WHAT IS BEING ASKED: Exactly retype the lines of the material from its first line to the line with "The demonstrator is", including both.

====== DATASET EXTRACT

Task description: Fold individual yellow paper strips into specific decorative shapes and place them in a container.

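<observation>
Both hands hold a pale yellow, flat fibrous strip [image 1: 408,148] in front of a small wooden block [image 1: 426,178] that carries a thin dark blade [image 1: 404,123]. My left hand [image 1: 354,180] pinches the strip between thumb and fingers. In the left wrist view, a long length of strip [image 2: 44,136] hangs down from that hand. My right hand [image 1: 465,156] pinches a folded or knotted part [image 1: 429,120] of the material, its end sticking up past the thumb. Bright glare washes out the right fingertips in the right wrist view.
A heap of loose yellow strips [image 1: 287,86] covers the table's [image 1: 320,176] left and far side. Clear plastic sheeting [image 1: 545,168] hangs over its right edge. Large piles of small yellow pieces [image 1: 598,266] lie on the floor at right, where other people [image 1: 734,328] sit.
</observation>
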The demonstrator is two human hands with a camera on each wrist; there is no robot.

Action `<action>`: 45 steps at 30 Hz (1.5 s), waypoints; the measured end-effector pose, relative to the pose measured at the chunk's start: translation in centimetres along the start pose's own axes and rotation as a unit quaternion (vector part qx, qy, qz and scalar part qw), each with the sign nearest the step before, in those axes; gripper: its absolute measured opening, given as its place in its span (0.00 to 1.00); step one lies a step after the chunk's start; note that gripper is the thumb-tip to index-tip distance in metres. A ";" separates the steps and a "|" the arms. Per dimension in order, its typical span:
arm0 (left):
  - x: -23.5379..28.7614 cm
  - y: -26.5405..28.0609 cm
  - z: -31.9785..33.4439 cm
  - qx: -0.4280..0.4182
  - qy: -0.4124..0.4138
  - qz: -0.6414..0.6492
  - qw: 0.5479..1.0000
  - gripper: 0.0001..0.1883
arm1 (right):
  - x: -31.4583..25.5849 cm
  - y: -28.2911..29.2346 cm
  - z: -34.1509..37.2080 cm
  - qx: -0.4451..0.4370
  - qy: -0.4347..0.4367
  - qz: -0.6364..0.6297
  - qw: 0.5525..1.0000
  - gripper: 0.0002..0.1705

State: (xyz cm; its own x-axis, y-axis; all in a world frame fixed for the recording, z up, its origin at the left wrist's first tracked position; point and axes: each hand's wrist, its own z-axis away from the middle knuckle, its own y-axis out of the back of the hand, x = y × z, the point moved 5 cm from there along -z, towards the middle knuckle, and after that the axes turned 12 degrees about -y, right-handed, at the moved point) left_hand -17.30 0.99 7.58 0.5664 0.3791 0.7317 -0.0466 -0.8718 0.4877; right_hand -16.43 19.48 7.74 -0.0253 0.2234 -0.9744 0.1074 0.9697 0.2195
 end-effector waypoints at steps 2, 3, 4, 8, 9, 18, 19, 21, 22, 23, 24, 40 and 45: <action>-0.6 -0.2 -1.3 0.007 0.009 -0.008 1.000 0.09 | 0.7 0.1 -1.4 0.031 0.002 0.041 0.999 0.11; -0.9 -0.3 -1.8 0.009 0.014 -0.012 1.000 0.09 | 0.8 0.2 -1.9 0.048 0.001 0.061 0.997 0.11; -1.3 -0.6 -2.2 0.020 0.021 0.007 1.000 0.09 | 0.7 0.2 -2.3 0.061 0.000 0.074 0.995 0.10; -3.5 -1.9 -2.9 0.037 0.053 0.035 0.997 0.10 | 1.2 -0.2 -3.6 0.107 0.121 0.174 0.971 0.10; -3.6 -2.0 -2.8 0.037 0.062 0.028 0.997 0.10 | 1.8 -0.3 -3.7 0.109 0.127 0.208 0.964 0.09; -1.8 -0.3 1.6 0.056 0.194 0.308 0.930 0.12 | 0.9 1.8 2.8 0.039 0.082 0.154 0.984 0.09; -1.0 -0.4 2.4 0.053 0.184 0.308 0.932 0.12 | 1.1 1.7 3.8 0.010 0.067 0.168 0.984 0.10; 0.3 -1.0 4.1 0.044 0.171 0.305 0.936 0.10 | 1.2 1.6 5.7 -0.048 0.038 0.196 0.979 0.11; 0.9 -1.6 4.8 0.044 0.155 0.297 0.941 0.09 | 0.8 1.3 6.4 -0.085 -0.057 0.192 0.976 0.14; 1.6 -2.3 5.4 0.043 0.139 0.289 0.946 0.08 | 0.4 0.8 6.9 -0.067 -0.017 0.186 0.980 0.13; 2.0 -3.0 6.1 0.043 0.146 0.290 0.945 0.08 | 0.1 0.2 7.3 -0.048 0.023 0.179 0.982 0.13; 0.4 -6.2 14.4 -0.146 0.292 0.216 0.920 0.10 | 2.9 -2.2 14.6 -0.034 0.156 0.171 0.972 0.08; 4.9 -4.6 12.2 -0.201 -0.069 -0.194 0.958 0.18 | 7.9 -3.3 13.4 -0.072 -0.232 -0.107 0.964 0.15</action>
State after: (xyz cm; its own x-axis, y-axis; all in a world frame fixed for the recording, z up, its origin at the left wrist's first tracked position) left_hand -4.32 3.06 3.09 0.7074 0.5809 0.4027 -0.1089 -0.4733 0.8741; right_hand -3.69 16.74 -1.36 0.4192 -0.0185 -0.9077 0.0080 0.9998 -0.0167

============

ANSWER TO THE EXERCISE:
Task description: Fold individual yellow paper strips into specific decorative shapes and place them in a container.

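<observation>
Both hands hold a pale yellow, flat fibrous strip [image 1: 408,148] in front of a small wooden block [image 1: 426,178] that carries a thin dark blade [image 1: 404,123]. My left hand [image 1: 354,180] pinches the strip between thumb and fingers. In the left wrist view, a long length of strip [image 2: 44,136] hangs down from that hand. My right hand [image 1: 465,156] pinches a folded or knotted part [image 1: 429,120] of the material, its end sticking up past the thumb. Bright glare washes out the right fingertips in the right wrist view.
A heap of loose yellow strips [image 1: 287,86] covers the table's [image 1: 320,176] left and far side. Clear plastic sheeting [image 1: 545,168] hangs over its right edge. Large piles of small yellow pieces [image 1: 598,266] lie on the floor at right, where other people [image 1: 734,328] sit.
</observation>
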The demonstrator is two human hands with a camera on each wrist; there is no robot.

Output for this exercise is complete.